Scan the entries below for the word "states", then copy each line that holds it.

▽

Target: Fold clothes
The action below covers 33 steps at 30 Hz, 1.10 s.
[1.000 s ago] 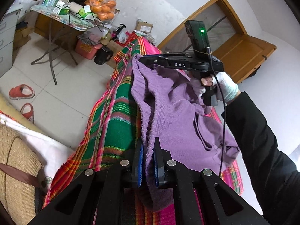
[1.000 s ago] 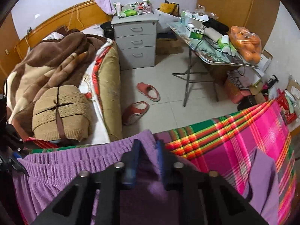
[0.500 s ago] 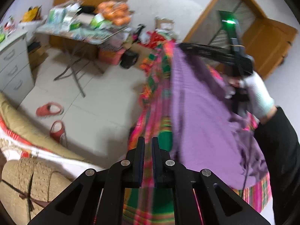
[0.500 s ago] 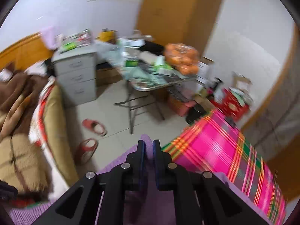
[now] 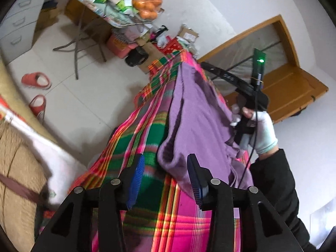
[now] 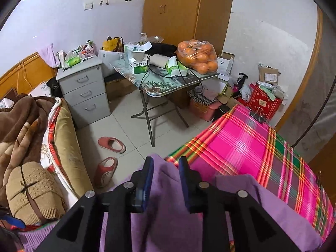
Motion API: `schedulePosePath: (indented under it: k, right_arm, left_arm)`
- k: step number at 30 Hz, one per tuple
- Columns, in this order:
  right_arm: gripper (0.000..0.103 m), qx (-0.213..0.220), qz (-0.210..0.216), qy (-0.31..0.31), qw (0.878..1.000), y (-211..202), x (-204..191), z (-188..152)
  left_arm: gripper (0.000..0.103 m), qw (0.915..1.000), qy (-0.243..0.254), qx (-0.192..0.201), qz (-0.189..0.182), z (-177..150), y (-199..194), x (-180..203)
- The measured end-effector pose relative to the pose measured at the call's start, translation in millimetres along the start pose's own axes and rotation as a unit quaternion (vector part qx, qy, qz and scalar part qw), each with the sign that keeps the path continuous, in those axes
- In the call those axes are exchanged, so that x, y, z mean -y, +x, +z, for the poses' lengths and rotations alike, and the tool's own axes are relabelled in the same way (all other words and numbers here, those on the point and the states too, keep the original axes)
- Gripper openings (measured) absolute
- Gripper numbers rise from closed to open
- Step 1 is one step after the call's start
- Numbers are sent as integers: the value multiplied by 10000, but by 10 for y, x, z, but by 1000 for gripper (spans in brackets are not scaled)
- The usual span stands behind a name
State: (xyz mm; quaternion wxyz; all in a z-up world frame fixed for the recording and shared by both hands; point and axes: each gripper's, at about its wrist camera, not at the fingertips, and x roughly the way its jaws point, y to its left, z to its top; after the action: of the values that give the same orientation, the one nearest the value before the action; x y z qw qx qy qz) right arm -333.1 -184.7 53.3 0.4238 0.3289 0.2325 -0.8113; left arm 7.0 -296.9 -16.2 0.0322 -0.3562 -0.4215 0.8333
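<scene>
A purple knitted garment [image 5: 195, 121] lies in a long heap on the pink and green plaid cloth [image 5: 134, 147] of the table. My left gripper [image 5: 166, 168] is open, its blue pads on either side of the garment's near end. My right gripper [image 6: 166, 168] is open above the garment's far end [image 6: 168, 210], and it also shows in the left wrist view [image 5: 231, 79], held by a gloved hand [image 5: 264, 128].
A folding table [image 6: 166, 84] with a bag of oranges [image 6: 197, 54] and boxes stands across the tiled floor. A grey drawer unit [image 6: 84, 90], red slippers [image 6: 109, 153], a bed with blankets [image 6: 25, 126] and boxes by the wall [image 6: 264, 100] surround it.
Both grippers were shut on the purple garment and holding it up; both have opened and the garment has dropped onto the plaid cloth.
</scene>
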Motion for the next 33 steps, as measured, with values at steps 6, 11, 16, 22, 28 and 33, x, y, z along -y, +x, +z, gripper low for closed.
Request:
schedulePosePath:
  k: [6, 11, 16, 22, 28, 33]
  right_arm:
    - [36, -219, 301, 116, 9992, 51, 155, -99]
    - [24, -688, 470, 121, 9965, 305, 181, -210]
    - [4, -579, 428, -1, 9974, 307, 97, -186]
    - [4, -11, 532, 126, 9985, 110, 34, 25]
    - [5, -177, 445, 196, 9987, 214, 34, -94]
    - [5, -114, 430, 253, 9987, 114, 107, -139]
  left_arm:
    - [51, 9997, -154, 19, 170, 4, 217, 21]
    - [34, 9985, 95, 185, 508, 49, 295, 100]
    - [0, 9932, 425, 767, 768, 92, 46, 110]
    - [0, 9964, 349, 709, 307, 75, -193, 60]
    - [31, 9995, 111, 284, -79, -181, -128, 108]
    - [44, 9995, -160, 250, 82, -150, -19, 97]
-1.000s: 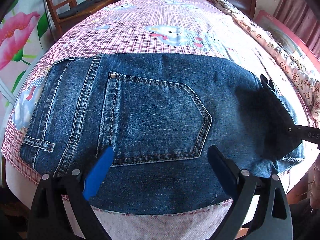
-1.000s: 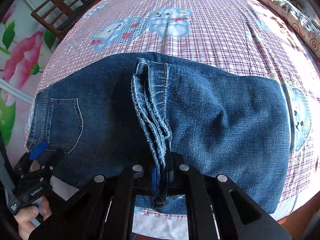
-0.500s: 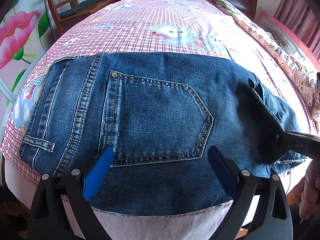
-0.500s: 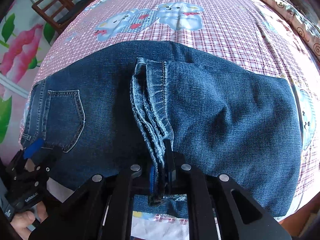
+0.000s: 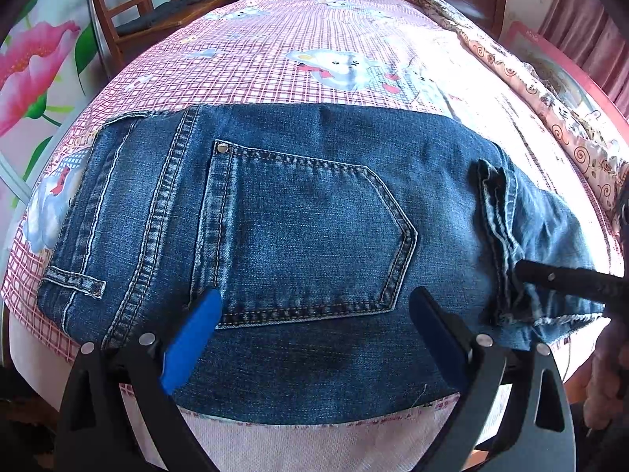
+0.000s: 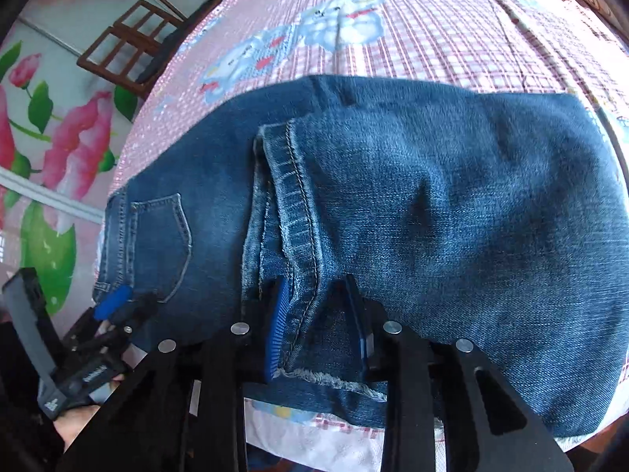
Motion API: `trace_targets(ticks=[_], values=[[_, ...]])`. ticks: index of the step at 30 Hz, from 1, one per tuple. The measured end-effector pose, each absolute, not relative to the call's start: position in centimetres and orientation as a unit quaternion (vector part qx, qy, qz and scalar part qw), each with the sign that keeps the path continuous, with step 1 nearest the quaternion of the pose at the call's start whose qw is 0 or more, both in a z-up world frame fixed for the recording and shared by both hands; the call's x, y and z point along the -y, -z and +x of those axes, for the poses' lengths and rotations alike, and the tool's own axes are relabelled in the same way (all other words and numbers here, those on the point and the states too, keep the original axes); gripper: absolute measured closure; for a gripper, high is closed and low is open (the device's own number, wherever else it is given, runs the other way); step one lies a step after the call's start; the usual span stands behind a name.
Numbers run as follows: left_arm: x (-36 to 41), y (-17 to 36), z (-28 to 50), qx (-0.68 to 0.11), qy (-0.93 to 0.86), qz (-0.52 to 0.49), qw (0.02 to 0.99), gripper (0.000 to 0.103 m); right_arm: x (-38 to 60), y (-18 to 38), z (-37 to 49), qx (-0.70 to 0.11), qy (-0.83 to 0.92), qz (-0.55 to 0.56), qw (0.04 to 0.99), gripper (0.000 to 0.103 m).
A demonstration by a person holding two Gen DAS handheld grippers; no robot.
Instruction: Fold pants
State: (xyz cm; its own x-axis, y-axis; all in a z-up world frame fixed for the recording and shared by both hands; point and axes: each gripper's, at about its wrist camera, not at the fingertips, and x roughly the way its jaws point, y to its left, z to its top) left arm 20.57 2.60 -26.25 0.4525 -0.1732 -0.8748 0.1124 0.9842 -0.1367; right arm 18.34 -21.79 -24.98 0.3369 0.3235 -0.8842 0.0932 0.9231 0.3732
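Note:
Blue denim pants lie flat near the front edge of a bed, back pocket up, waistband to the left. The legs are folded over, with the hems lying across the middle of the pants. My left gripper is open and empty, its fingers hovering just below the pocket. My right gripper is open, its fingers either side of the hem stack near the front edge, no longer pinching it. The right gripper shows at the right of the left wrist view. The left gripper shows at the lower left of the right wrist view.
The bed has a pink checked sheet with cartoon prints. A wooden chair stands beyond its far left corner. A floral quilt lies along the right side. A flower-painted wall is on the left.
My right gripper has opened and let go of the hems, which now rest on the pants. It has tilted and shifted slightly right. The left gripper has stayed put.

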Motion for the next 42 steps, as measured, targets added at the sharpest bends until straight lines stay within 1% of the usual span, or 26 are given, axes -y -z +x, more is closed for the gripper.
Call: trace_targets(ticks=[2,4,8,10,13,15,17,18,20,21,23,31,34,37,42], values=[[-2.5,25.5,20.5,-0.512,0.086,-0.04,0.854,0.007,21.7,24.3,18.2,-0.565,-0.08,0.174,0.803,0.074],[-1.9,24.4,20.3,-0.504,0.09,-0.05,0.858,0.007,22.9,22.5,17.3,-0.54,-0.083,0.198,0.814,0.074],[1.6,22.2,20.1,-0.489,0.13,-0.039,0.862,0.007,27.7,19.8,13.7,-0.506,-0.018,0.183,0.843,0.074],[4.1,21.5,20.0,-0.484,0.158,-0.029,0.86,0.007,30.9,19.9,11.8,-0.5,0.008,0.198,0.843,0.074],[8.3,21.3,19.9,-0.481,0.202,-0.014,0.853,0.007,34.0,21.8,10.2,-0.503,-0.003,0.231,0.833,0.074],[11.0,21.9,19.9,-0.484,0.219,0.009,0.847,0.007,34.8,23.2,10.1,-0.518,0.006,0.235,0.822,0.083],[13.2,23.2,20.1,-0.501,0.211,0.041,0.838,0.007,35.8,24.8,9.8,-0.53,0.015,0.244,0.812,0.083],[13.9,24.0,20.3,-0.513,0.204,0.051,0.832,0.007,36.0,25.2,9.6,-0.524,0.015,0.252,0.813,0.087],[14.3,25.4,20.5,-0.534,0.19,0.058,0.822,0.007,37.1,25.9,9.2,-0.521,0.013,0.271,0.809,0.101],[14.3,26.0,20.6,-0.541,0.183,0.06,0.819,0.007,37.9,26.2,8.9,-0.519,0.008,0.285,0.806,0.103],[14.0,27.0,20.8,-0.551,0.169,0.066,0.815,0.007,38.5,26.5,8.5,-0.513,-0.005,0.303,0.803,0.103],[13.8,27.3,21.1,-0.547,0.17,0.065,0.817,0.007,37.4,24.8,9.1,-0.536,0.01,0.259,0.803,0.103],[13.8,27.3,21.2,-0.547,0.17,0.065,0.817,0.007,36.1,23.8,9.8,-0.532,0.009,0.253,0.808,0.102],[13.6,26.6,21.2,-0.542,0.17,0.058,0.821,0.007,35.3,22.5,10.0,-0.524,0.006,0.243,0.816,0.102],[11.3,23.9,21.0,-0.517,0.166,0.031,0.839,0.007,33.0,21.3,11.9,-0.521,-0.007,0.217,0.826,0.102]])
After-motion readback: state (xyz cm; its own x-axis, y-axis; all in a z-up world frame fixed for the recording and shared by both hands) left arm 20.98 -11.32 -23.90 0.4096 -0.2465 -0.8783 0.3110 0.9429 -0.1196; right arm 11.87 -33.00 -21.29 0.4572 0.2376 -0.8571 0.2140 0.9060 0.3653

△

• **Answer below**:
- In the call those axes are exchanged, so that x, y, z mean -y, +x, +z, for the poses' lengths and rotations alike, and the tool's own axes are relabelled in the same way (all other words and numbers here, those on the point and the states too, keep the original axes)
Motion API: `trace_targets(ticks=[_], values=[[_, ...]])`. ticks: index of the step at 30 Hz, from 1, one per tuple. The measured end-effector pose, each absolute, not relative to the call's start: position in centimetres and orientation as a unit quaternion (vector part qx, qy, qz and scalar part qw), each with the sign that keeps the path continuous, with step 1 nearest the quaternion of the pose at the call's start whose qw is 0 or more, both in a z-up world frame fixed for the recording and shared by both hands; the call's x, y and z point along the -y, -z and +x of those axes, for the poses' lengths and rotations alike, and the tool's own axes are relabelled in the same way (all other words and numbers here, those on the point and the states too, keep the original axes); gripper: absolute measured closure; for a gripper, high is closed and low is open (the device's own number, wherever else it is given, runs the other way); step one lies a step after the call's start; the usual span stands behind a name.

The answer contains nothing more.